**Directions for this task**
Take the data below and extract the lines from the one with "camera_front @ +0" to the one with "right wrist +", inclusive, exactly as written.

**Data entries**
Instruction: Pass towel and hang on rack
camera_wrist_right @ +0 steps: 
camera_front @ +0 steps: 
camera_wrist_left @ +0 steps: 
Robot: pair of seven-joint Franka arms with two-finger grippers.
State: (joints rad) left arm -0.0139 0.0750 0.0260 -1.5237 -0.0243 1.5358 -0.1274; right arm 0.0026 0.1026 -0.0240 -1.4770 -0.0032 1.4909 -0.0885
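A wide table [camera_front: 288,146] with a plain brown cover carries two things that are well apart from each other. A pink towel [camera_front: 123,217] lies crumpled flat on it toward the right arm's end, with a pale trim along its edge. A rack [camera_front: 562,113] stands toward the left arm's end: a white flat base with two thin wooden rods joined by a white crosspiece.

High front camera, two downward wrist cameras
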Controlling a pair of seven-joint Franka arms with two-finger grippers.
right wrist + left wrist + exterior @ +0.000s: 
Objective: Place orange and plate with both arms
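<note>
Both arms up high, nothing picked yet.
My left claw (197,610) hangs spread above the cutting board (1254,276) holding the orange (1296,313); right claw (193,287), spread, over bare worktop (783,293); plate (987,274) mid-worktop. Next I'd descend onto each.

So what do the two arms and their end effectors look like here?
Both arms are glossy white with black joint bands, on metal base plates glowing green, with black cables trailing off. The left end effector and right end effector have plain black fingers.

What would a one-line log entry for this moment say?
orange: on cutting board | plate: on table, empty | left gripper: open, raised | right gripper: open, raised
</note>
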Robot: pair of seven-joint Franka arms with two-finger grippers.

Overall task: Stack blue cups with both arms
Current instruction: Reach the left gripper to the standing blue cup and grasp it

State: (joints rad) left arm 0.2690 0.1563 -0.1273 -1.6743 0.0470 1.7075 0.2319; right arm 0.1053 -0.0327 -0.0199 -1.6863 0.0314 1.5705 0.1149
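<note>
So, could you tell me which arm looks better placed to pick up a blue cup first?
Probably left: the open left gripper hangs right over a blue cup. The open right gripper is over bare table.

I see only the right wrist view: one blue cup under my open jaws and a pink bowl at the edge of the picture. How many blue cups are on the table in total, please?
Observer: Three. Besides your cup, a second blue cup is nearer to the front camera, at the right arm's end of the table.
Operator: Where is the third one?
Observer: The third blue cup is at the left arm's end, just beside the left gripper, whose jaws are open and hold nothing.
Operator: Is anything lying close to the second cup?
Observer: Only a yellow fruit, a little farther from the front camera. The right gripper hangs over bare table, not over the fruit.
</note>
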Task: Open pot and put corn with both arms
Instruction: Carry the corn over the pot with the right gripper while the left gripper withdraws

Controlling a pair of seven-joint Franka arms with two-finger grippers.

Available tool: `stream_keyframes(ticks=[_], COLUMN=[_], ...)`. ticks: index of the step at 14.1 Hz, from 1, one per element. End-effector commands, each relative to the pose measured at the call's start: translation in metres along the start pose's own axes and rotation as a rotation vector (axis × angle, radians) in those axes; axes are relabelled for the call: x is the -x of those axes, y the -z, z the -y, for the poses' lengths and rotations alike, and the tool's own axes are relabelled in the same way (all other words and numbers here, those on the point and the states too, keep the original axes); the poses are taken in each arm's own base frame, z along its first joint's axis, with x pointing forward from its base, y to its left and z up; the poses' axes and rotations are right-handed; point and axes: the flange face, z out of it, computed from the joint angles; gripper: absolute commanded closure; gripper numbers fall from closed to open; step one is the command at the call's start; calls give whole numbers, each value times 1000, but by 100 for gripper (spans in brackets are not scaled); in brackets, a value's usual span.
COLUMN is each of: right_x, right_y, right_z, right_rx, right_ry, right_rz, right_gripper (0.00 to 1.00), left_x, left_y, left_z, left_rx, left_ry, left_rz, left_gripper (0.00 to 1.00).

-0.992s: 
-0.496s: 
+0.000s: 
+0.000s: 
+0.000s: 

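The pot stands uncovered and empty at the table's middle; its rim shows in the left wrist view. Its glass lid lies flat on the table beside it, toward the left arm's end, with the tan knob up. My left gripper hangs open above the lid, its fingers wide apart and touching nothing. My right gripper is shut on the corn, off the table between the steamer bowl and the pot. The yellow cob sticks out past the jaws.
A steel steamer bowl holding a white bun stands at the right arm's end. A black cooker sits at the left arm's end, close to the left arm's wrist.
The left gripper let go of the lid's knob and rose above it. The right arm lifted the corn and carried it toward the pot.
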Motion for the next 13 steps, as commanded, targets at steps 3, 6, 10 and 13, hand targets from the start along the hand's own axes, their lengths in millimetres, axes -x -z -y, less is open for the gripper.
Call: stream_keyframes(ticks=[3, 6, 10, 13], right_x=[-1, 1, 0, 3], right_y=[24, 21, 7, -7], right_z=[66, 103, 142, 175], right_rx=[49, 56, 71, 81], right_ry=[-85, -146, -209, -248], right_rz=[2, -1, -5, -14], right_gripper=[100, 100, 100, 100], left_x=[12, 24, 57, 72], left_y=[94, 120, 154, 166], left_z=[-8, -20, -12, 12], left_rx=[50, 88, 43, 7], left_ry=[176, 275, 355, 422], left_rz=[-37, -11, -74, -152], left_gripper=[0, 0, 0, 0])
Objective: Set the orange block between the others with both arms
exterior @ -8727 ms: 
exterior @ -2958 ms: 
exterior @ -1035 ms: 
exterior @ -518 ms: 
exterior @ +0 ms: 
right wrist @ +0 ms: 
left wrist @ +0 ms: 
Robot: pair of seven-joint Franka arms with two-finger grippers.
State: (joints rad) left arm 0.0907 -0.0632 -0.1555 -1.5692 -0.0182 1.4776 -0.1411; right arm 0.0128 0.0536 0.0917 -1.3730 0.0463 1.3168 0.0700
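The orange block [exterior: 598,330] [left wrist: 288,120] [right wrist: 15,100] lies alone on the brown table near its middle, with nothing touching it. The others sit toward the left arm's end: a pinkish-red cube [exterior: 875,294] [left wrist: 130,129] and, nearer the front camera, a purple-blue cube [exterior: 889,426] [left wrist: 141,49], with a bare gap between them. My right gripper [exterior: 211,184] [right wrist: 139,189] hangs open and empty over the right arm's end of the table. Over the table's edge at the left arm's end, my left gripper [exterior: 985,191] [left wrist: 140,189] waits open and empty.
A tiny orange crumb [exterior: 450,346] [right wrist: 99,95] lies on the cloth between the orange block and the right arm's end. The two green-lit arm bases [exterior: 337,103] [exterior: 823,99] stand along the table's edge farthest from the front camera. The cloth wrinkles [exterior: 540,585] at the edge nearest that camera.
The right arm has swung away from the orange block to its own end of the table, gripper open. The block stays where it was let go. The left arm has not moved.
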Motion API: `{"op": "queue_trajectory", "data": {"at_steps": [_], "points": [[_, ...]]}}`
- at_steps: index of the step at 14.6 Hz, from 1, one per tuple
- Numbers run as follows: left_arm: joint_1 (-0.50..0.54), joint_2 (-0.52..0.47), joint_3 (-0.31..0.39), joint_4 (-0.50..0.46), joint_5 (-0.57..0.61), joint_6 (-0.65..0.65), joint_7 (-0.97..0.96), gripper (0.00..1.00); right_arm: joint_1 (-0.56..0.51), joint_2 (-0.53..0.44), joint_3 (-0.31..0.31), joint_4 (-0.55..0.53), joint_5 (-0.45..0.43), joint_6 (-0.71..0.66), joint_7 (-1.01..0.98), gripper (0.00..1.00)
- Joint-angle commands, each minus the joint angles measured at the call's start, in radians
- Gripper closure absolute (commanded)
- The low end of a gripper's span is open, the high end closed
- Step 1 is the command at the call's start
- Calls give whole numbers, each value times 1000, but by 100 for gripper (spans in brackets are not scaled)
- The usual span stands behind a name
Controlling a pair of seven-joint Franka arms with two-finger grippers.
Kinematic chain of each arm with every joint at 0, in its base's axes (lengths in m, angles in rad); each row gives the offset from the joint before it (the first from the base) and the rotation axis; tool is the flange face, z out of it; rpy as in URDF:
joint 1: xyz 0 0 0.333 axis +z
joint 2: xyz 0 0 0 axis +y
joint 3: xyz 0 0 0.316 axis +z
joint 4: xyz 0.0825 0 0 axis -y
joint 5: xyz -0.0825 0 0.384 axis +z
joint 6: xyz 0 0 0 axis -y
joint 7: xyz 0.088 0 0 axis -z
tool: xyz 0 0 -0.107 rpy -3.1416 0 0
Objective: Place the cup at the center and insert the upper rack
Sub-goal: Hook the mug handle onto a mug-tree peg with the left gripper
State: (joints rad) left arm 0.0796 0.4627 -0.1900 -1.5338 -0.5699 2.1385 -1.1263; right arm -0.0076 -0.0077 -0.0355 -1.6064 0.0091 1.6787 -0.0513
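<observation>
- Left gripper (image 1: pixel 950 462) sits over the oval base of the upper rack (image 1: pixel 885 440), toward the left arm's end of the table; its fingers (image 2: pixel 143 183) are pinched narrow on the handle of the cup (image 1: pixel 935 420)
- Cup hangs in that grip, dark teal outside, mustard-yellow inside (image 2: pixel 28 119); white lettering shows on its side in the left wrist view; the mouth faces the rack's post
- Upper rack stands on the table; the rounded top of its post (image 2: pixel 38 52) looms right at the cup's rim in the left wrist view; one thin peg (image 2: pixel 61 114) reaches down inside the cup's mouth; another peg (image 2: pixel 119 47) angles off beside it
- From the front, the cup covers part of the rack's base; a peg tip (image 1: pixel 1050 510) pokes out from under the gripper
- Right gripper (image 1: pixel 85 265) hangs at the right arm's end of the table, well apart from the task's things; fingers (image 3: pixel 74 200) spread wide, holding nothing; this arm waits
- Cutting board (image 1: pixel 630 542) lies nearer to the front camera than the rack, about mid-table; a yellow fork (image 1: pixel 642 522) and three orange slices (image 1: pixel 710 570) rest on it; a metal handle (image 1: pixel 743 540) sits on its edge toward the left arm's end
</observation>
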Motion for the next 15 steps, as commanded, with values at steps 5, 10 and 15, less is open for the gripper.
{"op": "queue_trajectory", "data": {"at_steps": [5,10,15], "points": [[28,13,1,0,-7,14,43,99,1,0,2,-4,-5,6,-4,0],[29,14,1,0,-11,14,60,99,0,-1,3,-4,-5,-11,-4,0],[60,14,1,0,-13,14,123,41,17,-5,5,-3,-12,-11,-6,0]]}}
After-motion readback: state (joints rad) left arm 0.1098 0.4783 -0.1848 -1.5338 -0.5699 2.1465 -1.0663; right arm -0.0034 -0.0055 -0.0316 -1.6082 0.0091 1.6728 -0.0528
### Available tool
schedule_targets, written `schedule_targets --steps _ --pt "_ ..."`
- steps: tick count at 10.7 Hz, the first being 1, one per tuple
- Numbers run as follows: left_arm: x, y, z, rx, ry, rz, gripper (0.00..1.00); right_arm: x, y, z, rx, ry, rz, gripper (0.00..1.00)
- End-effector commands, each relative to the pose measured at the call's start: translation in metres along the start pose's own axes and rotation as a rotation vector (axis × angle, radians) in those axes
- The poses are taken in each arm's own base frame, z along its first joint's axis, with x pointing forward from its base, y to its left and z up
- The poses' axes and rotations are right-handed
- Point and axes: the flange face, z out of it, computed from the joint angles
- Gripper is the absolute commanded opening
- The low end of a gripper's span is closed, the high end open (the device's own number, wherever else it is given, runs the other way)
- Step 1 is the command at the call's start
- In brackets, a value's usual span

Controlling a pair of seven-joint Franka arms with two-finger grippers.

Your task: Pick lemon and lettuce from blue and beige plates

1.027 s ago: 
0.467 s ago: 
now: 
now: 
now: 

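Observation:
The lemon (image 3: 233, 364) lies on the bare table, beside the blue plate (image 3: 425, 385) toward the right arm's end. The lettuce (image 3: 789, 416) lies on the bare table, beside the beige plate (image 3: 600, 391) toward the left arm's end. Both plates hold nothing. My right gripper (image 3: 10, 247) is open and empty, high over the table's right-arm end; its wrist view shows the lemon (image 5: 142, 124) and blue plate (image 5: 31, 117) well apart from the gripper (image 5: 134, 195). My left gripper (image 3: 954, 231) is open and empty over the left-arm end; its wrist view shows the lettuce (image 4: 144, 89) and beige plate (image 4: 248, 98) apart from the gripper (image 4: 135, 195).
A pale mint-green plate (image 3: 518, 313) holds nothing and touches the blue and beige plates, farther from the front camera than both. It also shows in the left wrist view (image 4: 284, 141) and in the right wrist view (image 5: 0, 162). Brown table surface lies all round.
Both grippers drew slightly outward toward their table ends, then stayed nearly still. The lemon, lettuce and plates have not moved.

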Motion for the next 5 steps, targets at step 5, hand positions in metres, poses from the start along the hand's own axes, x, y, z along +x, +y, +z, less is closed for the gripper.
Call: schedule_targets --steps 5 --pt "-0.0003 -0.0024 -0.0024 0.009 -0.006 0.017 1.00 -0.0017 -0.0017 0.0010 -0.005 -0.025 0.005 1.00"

**Written answer**
camera_front @ +0 steps: 
camera_wrist_left @ +0 steps: 
Robot: pair of seven-joint Franka arms with two-finger grippers.
State: (joints rad) left arm -0.0139 0.0750 0.0260 -1.5237 -0.0243 1.5358 -0.1274; right arm 0.0026 0.1026 -0.0240 -1.4770 -0.0032 1.4909 -0.0885
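A wide table [camera_front: 288,146] with a plain brown cover carries two things that are well apart from each other. A pink towel [camera_front: 123,217] lies crumpled flat on it toward the right arm's end, with a pale trim along its edge. A rack [camera_front: 562,113] stands toward the left arm's end: a white flat base with two thin wooden rods joined by a white crosspiece.

High front camera, two downward wrist cameras
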Controlling a pair of seven-joint Franka arms with two-finger grippers.
right wrist + left wrist + exterior @ +0.000s: 

Work on the exercise is complete.